The pressure is huge. Fewer and fewer people are interested in pursuing a career in research. There’s no security, you constantly have to work at drumming up money for your salary and research. It’s especially difficult for women who want to have children. We need to do more there.

“The most important criterion for awarding funding should be quality. When evaluating proposals, keeping sight of the bigger picture is essential.”

In Europe, too, there’s no guarantee of a professorship after a postdoc.

But if you have a job in Europe, you have it for the long term. On the downside, however, this means that researchers might just keep doing the same thing. They’re no longer motivated to prove anything, they’re situated comfortably within a gigantic apparatus and don’t produce much that’s new. The other problem in Europe is that the research world is too small. In Germany, everyone knows everyone. Even more so in Austria and Switzerland. The result is that nepotism in research funding is on the rise.
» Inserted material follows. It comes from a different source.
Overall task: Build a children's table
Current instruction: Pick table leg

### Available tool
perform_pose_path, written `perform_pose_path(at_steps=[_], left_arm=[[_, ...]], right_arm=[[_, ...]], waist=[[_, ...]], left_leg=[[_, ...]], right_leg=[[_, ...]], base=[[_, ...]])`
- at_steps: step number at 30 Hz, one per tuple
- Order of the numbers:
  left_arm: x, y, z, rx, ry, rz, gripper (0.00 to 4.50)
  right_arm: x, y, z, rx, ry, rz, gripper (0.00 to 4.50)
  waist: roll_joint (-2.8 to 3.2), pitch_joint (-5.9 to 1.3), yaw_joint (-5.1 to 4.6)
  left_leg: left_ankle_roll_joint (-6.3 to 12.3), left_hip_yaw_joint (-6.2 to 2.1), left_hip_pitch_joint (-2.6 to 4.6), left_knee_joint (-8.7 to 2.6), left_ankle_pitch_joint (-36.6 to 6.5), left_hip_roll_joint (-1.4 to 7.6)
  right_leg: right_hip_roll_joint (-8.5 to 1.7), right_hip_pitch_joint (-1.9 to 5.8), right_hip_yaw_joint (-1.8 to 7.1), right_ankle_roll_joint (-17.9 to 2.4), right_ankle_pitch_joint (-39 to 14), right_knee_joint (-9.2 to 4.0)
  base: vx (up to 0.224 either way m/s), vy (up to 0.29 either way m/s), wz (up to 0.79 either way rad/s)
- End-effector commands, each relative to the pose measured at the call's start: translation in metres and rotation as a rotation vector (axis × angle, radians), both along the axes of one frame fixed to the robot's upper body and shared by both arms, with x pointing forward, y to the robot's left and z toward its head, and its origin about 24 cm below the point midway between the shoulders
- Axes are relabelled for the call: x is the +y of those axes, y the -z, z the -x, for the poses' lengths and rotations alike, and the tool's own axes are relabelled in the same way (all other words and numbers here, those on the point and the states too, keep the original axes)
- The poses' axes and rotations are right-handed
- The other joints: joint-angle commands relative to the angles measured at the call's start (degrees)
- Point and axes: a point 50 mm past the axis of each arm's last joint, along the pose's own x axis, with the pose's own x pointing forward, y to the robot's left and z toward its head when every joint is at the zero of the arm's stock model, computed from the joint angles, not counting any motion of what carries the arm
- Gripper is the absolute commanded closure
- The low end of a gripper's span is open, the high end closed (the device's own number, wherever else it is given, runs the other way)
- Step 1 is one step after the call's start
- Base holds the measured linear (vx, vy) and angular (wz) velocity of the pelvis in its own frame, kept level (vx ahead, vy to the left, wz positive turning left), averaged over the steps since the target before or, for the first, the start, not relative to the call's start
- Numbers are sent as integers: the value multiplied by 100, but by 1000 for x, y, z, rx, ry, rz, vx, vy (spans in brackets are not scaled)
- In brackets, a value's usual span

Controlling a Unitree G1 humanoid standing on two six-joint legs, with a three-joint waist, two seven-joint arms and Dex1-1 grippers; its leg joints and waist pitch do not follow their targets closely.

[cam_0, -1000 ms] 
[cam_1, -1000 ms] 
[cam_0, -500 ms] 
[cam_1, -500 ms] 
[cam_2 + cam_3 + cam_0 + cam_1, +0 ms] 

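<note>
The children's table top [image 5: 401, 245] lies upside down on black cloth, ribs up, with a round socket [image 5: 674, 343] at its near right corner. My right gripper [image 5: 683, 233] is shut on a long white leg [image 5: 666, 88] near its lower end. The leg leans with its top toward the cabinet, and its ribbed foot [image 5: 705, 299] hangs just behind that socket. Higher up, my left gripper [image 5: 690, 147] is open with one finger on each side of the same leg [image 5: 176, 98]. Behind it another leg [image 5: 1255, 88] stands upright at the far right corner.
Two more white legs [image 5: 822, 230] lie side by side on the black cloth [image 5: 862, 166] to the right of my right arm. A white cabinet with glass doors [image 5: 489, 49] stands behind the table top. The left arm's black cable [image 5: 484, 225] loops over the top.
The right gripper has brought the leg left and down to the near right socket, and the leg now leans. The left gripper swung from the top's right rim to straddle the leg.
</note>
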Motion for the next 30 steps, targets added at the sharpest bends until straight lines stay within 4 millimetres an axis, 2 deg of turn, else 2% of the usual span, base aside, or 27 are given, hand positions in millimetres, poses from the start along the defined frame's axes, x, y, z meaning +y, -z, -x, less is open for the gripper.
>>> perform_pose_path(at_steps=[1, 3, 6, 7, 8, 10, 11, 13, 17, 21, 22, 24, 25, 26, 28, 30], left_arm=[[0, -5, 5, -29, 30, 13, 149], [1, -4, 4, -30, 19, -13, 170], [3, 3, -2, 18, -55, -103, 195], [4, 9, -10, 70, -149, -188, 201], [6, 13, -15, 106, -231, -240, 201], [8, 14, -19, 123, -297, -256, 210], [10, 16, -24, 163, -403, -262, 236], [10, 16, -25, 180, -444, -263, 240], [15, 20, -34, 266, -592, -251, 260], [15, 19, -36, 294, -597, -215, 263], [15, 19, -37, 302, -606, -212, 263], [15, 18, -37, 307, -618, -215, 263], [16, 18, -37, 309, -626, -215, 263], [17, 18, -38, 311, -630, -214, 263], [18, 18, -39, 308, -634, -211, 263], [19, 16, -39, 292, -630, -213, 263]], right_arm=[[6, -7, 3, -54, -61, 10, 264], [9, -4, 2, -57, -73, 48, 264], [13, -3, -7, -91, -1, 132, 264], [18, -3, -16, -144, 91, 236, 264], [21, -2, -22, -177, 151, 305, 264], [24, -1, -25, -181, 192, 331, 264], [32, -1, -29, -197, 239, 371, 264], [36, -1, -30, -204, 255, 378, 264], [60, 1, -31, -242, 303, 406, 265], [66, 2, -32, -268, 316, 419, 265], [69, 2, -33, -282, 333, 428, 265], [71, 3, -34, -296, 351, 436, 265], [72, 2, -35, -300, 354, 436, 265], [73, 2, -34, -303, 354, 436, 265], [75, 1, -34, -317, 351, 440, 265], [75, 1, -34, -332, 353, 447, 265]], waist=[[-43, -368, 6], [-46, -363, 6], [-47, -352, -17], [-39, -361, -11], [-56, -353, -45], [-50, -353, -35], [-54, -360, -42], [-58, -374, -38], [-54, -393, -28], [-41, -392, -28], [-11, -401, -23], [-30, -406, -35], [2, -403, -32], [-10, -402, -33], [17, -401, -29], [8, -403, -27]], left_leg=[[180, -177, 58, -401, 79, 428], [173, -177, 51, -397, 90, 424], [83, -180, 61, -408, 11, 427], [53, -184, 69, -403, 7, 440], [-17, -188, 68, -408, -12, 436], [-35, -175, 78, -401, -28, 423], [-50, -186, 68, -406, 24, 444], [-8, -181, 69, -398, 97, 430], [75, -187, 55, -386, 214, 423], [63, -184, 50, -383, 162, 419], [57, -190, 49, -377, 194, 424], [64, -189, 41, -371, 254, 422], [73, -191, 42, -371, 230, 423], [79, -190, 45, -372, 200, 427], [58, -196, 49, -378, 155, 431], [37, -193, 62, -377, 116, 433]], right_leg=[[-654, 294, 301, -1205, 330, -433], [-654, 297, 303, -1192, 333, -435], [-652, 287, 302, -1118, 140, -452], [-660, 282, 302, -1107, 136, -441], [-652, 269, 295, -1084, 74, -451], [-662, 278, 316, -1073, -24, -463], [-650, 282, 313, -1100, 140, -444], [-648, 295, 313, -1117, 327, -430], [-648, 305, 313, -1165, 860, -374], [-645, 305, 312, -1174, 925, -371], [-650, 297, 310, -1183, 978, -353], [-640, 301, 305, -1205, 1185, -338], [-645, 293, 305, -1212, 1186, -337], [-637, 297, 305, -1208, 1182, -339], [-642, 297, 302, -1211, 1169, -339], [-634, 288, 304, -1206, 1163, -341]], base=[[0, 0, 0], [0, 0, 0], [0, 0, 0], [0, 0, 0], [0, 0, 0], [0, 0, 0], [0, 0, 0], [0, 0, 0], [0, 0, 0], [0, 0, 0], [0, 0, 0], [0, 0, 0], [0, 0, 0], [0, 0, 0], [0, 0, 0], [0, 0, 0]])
You’ve made major advances in your field and have received numerous honours, including the Nobel Prize, the most prestigious of them all. What makes you such a good researcher?

(Laughs and thinks for a long time) I have a strong tendency towards independence and scepticism, which is both good and bad. It’s helpful in that these qualities make me resistant to trends and help me to critically question accepted opinions. Independent, critical thinking is of utmost importance in science. I believe it’s my strength. But it’s also a weakness. I don’t feel comfortable working in bureaucracies or larger teams. I’ve never been president of anything, as other qualities are needed for those kinds of roles.


What’s your advice for young researchers?

It’s important to know your own strengths and weaknesses. People who excel at devising specialised experiments should be the ones trying to solve scientific problems. But those with a talent for networking, teamwork and communication should work on interdisciplinary projects, or they should tackle issues that are of interest to governments. Both kinds of researchers should work and conduct research at universities. We need both.